主な機能は,地震時の自動動画撮影,静止画撮影,ひび割れ診断,メール通知です.トリガ検知階に相当する2階の地震計が閾値を超える加速度を記録した時,地震計制御PCがひび割れ診断PCに地震トリガを送信し,ひび割れ診断PCは各カメラに動画撮影トリガを発行し,揺れが収まるまで動画撮影します.動画撮影終了後は静止画を撮影します.各画像のひび割れ診断対象領域以外はマスキングを行い,対象領域では二値化→ノイズ除去→細線化によりひび割れを抽出します(図4-5).さらに線分の長さや幅がピクセル数でカウントされ,下記情報が出力されます.
  (1) 検出されたひび割れの総延長
  (2) 検出されたひび割れ幅
  (3) 分析対象の静止画
  (4) (3)のひびを幅ごとに色付けして強調
  (5) (4)の各色に対応するひび割れ幅凡例

 診断終了後,登録ユーザ宛にWEBシステムのURLを含む通知メールがメールサーバより送信されます.ユーザはWEBシステムにログインし,図4-6に示すように各カメラで撮影された動画,静止画,ひび割れ診断画像(駐車場全景カメラ以外)や過去の地震時の画像を確認することができます.画面上には診断画像とともに,観測ビル(虎ノ門30森ビル),カメラ位置,撮影日時,前回撮影時からのひび割れの総延長の変化量(増分)が表示されます.
 加えて,定期的に静止画撮影を行う機能と,カメラ毎にシステム画面から手動で静止画撮影できる機能も実装しており,いずれも静止画撮影後はひび割れ診断が行われます.
 また,システム導入後初めての実際の地震(平成30年3月18日13時03分 気象庁発表)をもとに動作検証を行いました.3月18日12時59分 の地震発生により,虎ノ門30森ビルの最大加速度2.5galの揺れが検知され,その3分後にe-Dapsひび割れ検知カメラシステムのメール通知が行われました.発生から7分後には既存のe-Dapsシステムより被災度推測速報のメール通知が行われました.

3. まとめと今後の展望

 中低層RC造ビル向けにひび割れ検知カメラシステムを開発し,虎ノ門30森ビルにて運用が開始されました.既存の高層ビル向け「e-Daps」と併用することで今後は多数の管理ビルの地震被災状況をリアルタイムで把握することができるようになりました.倒壊の危険性があるビル内で目視による応急危険度判定を行う代替手段として,遠隔で状況把握できるようになりました.また定量データからは,根拠ある迅速な意思決定が促され,優先順位をつけた初動対応が可能となりました.

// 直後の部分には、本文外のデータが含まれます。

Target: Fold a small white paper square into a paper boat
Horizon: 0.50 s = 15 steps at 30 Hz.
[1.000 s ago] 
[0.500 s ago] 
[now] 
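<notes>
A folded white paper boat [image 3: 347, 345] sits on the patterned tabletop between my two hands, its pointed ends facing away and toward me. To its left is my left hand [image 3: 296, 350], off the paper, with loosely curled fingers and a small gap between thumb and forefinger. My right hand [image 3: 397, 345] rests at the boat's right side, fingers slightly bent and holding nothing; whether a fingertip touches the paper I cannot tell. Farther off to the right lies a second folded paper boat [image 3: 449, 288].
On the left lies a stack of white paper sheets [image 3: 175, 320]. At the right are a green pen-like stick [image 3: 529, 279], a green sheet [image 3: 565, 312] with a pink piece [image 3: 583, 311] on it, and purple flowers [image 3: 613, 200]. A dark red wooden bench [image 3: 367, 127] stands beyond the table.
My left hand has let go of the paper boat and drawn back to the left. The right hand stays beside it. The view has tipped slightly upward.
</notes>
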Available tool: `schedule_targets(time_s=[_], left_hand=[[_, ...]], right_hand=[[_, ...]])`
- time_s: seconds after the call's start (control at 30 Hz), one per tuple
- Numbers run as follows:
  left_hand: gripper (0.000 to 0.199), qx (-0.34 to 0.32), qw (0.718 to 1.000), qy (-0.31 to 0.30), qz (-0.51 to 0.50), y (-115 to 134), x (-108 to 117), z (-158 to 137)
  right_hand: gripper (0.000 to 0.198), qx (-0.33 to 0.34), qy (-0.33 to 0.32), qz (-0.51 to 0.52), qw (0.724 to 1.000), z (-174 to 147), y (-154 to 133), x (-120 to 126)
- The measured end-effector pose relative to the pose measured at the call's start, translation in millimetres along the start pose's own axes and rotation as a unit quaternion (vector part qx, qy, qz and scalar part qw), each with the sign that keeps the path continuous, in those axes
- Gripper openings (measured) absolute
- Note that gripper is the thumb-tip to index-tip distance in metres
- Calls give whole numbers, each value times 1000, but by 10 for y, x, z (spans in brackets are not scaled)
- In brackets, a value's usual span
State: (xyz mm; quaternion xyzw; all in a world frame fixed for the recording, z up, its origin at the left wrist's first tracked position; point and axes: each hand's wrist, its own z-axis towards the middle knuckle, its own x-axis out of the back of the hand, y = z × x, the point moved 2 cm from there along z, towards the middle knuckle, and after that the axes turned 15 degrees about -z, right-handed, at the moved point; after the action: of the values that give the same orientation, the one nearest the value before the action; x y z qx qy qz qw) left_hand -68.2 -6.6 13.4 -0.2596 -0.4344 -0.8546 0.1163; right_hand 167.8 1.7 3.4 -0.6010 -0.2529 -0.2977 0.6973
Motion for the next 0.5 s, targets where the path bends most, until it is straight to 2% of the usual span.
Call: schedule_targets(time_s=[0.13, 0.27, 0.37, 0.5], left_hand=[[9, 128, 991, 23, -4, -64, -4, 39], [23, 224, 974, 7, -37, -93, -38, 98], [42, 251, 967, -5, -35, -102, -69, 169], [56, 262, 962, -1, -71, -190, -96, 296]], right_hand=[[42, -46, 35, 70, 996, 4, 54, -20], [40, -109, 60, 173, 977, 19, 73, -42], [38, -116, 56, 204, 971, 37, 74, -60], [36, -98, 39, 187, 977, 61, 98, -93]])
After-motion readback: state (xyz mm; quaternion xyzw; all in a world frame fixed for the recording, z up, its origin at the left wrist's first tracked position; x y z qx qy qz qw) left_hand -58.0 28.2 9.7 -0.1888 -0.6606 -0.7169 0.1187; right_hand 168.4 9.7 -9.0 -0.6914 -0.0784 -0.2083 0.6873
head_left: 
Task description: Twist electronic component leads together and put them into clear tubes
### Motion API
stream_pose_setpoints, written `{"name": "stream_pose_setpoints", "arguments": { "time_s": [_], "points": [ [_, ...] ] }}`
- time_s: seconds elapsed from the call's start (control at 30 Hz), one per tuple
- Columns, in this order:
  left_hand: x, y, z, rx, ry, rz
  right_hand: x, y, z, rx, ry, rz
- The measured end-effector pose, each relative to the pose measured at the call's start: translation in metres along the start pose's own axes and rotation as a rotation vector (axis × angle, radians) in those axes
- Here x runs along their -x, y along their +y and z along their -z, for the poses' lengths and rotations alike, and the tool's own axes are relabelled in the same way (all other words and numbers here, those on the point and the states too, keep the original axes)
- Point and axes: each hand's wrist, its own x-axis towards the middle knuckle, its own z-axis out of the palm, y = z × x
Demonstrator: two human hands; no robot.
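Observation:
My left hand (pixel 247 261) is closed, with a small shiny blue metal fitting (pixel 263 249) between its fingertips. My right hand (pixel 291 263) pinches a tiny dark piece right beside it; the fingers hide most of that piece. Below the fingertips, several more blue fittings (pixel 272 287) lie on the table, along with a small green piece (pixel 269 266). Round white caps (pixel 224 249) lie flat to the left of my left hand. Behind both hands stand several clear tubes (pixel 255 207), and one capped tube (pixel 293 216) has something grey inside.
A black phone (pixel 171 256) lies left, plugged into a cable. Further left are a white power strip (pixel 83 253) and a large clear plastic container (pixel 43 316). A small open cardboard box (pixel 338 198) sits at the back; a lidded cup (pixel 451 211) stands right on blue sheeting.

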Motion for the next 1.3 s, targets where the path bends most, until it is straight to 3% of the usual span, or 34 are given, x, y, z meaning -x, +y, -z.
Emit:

 本システムは,構造計画研究所と森ビルで長年蓄積された構造設計,システム開発,画像認識技術等の学問知・組織知を活かして開発されました.今後の運用と,多分野に亘る構造計画研究所の要素技術を取り込んだ更なる展開を経て経験知を蓄積し,ひいては様々な被災状況を総合的にリアルタイム把握できるシステム(工学知)を提供したいと考えています.